Please give back only the lines below from the one containing "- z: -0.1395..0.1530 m" to the one containing "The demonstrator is", each repeated word for word, both ends included.

** Records to process follows **

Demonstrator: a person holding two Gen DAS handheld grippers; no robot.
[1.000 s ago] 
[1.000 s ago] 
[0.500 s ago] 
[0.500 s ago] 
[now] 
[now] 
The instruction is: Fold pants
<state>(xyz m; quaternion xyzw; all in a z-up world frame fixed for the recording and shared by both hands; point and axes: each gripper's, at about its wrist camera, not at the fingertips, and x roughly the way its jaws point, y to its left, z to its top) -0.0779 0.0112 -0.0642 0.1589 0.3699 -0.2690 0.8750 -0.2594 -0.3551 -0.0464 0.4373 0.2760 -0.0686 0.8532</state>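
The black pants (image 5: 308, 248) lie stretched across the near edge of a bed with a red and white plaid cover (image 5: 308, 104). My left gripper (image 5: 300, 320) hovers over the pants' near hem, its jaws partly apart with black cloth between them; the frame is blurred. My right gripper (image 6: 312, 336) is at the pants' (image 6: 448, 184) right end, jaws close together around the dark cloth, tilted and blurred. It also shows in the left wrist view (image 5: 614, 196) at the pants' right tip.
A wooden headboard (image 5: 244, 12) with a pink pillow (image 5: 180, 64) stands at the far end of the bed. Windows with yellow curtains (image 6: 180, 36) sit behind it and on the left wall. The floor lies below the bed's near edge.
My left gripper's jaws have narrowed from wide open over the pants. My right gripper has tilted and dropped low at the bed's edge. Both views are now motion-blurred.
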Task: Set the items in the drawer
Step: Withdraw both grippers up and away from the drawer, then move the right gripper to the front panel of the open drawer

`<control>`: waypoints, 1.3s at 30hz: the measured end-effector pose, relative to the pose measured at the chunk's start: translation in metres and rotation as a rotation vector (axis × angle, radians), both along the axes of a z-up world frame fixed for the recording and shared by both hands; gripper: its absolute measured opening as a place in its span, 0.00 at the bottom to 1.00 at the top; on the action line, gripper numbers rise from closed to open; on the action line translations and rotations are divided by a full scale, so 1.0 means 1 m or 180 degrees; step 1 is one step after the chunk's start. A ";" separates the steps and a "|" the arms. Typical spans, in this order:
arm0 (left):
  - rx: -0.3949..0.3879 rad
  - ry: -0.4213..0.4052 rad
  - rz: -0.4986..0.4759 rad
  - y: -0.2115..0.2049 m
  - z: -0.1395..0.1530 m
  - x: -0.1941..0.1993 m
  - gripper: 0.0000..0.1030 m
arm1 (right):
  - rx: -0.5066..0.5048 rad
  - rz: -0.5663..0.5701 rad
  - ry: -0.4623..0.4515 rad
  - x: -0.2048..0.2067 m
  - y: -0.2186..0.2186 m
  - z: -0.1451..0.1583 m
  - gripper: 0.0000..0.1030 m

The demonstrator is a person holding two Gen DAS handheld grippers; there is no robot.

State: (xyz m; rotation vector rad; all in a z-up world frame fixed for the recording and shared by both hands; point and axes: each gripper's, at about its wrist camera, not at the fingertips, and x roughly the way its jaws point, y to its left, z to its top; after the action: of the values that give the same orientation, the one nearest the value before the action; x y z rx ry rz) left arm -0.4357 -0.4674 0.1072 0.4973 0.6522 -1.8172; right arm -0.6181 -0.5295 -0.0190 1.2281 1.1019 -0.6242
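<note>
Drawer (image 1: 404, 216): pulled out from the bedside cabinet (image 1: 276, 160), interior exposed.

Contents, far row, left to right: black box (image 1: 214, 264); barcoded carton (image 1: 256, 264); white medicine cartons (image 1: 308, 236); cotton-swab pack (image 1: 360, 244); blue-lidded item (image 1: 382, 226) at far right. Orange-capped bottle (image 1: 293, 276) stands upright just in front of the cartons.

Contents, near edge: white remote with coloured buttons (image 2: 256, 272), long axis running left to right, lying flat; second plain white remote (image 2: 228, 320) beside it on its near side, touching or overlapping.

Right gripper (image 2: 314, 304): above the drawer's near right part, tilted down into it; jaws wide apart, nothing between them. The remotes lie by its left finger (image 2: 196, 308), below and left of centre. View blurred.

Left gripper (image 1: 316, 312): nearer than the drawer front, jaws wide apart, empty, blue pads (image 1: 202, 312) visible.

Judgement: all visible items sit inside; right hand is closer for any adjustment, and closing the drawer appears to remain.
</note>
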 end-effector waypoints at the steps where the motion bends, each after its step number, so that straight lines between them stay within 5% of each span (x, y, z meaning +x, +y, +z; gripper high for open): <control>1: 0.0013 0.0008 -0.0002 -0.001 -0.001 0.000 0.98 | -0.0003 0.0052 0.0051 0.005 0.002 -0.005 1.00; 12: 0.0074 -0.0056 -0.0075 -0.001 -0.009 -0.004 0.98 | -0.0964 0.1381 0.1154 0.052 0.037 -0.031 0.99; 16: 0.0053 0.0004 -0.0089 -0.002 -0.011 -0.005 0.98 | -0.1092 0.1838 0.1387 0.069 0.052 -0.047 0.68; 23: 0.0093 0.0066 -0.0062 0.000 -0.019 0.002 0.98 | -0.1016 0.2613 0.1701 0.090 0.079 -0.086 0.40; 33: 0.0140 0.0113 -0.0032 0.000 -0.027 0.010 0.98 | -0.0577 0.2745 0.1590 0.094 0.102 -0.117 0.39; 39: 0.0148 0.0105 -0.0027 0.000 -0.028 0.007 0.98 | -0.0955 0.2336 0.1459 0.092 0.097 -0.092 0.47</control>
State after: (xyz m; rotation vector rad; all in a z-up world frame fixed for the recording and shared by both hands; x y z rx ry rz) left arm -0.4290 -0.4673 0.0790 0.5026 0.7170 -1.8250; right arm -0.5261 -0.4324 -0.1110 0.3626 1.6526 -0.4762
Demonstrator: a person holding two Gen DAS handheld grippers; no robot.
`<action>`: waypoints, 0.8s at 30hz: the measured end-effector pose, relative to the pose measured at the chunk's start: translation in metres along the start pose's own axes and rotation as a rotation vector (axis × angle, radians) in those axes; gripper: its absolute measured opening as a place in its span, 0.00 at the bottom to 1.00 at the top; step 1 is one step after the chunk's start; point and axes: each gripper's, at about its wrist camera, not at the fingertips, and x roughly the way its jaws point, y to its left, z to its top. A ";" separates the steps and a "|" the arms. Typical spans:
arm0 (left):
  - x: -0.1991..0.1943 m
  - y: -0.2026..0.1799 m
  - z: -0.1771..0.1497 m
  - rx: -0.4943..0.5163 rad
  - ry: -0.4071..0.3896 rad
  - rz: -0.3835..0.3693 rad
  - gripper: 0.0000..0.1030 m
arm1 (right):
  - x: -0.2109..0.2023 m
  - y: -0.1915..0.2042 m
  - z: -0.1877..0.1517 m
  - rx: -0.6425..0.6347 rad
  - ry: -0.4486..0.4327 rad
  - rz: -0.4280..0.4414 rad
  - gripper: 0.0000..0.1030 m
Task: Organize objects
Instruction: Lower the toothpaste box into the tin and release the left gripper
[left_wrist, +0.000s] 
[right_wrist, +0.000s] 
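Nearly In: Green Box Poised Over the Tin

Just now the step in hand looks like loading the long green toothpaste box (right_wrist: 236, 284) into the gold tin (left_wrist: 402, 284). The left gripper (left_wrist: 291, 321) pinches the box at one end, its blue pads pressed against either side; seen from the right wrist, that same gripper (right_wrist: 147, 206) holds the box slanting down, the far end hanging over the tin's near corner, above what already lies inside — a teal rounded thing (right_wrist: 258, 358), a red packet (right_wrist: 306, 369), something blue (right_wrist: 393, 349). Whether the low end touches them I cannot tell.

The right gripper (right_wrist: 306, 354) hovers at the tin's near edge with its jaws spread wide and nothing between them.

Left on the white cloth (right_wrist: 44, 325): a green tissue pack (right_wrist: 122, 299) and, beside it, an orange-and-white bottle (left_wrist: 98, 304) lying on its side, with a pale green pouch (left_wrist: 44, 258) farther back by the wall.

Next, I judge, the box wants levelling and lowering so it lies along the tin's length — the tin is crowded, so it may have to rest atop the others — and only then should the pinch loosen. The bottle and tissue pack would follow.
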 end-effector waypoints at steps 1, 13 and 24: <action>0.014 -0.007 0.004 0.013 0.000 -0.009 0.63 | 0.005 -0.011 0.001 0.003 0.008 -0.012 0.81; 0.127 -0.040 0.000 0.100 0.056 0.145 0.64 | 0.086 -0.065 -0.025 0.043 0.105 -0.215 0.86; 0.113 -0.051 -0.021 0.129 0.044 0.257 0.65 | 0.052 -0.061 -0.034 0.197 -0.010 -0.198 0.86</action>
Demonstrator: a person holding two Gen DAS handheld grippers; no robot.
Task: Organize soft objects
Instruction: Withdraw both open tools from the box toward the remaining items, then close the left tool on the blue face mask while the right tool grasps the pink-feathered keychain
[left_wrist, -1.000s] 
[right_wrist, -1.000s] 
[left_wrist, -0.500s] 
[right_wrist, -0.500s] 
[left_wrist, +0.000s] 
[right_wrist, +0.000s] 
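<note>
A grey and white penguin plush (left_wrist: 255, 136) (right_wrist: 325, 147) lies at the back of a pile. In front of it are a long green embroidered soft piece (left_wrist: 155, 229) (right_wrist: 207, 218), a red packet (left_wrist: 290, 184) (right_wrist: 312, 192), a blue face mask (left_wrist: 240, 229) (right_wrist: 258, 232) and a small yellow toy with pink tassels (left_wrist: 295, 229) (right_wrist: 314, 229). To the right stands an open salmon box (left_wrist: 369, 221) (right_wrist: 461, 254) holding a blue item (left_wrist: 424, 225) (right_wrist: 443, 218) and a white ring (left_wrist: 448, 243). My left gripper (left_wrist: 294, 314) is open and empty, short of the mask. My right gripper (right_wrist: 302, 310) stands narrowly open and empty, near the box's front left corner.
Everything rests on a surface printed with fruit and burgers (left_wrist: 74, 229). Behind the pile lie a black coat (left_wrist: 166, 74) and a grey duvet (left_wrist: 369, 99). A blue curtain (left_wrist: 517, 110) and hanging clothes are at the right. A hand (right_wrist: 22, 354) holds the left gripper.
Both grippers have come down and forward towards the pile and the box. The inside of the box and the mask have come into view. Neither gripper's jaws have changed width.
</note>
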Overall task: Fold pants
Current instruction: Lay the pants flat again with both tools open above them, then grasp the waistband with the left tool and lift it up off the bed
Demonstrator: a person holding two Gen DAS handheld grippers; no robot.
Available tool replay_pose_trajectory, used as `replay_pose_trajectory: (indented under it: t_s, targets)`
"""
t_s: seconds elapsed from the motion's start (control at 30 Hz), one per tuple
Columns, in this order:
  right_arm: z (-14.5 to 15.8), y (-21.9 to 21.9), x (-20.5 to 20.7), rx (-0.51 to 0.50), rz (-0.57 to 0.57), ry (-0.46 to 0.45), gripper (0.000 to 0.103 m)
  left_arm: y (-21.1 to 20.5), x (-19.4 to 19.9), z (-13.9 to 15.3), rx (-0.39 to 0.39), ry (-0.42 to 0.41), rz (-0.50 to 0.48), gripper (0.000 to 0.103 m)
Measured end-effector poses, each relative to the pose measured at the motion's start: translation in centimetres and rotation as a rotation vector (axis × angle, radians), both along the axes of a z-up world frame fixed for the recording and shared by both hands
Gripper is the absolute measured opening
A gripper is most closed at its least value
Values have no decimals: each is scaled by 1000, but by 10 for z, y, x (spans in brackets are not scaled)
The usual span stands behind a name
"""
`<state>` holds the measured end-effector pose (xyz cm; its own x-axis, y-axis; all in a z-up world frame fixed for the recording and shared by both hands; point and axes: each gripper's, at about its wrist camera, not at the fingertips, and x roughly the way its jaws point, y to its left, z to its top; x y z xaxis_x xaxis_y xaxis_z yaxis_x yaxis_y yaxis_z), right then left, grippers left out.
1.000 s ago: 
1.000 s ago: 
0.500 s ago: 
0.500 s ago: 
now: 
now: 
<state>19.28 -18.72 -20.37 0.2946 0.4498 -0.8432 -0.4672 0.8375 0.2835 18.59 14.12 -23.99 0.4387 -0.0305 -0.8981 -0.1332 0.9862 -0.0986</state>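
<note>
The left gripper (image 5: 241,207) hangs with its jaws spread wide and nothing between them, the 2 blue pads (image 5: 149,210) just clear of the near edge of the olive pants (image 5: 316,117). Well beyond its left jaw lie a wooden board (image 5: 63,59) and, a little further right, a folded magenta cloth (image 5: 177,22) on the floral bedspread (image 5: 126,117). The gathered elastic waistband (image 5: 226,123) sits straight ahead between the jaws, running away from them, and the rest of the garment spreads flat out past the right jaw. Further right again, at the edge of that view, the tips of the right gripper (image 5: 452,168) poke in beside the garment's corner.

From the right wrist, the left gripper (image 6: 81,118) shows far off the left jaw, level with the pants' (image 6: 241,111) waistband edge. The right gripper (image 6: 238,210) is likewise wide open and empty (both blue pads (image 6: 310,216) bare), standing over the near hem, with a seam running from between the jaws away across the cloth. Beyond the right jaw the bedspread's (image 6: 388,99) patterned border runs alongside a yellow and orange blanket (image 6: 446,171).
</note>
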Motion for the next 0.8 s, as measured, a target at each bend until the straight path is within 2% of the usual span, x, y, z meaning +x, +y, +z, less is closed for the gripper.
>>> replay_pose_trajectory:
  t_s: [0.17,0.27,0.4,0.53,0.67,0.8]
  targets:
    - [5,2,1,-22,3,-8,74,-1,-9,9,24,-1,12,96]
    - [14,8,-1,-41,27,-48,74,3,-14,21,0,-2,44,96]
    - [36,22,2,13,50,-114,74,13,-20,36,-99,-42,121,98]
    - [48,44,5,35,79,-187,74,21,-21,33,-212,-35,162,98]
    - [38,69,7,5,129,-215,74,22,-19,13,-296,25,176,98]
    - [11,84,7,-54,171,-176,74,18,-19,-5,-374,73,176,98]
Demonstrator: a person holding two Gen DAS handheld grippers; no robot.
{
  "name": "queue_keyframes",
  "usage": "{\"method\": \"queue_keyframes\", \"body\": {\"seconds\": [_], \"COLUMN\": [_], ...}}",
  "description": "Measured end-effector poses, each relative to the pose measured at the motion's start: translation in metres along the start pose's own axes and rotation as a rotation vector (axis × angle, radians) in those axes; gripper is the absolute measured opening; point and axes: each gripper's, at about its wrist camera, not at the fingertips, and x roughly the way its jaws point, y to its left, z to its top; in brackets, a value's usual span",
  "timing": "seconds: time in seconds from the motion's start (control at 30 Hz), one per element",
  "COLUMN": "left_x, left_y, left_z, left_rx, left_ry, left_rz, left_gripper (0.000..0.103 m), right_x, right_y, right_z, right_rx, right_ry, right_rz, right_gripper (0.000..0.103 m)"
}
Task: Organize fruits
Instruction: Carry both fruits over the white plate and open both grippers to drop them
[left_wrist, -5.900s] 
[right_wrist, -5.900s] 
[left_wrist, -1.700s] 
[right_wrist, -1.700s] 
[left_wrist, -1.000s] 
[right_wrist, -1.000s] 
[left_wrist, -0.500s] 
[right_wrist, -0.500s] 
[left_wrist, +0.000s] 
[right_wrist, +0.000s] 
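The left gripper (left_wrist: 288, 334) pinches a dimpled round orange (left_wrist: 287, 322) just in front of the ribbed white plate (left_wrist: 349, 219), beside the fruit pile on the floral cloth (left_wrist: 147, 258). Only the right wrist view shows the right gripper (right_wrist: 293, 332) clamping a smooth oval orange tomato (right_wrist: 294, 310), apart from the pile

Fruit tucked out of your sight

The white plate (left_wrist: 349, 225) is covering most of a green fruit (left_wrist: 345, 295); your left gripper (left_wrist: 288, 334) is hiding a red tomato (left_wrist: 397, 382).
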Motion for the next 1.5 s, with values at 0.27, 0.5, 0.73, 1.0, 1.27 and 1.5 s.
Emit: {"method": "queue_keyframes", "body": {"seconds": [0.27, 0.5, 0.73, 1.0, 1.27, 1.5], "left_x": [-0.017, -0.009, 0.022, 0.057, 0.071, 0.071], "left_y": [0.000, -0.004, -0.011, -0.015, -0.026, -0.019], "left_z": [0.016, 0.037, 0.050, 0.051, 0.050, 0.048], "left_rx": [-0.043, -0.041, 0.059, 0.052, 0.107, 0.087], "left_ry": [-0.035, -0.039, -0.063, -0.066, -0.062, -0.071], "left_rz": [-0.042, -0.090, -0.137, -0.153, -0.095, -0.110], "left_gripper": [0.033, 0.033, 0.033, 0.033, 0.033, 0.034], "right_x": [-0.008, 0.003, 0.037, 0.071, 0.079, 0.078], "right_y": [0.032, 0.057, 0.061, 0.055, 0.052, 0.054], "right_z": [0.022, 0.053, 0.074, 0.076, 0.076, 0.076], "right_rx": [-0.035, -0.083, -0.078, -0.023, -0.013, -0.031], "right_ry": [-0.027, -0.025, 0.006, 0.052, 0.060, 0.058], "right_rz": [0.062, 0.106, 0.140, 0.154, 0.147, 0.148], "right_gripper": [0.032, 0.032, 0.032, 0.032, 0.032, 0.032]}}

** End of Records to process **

Output for this exercise
  - z: -0.1395..0.1530 m
  - x: -0.1941..0.1993 m
  - gripper: 0.0000..0.1030 m
arm1 (right):
  - rx: -0.5066..0.5048 rad
  - rz: -0.5663..0.5701 rad
  - ry: -0.4623..0.4515 rad
  - x: -0.2048..0.2067 m
  - y: -0.2186..0.2186 m
  - z: -0.1451..0.1583 m
  - gripper: 0.0000..0.1030 m

The demonstrator is a person holding two Gen DAS handheld grippers; there is no robot.

There's nothing left to add to the answer.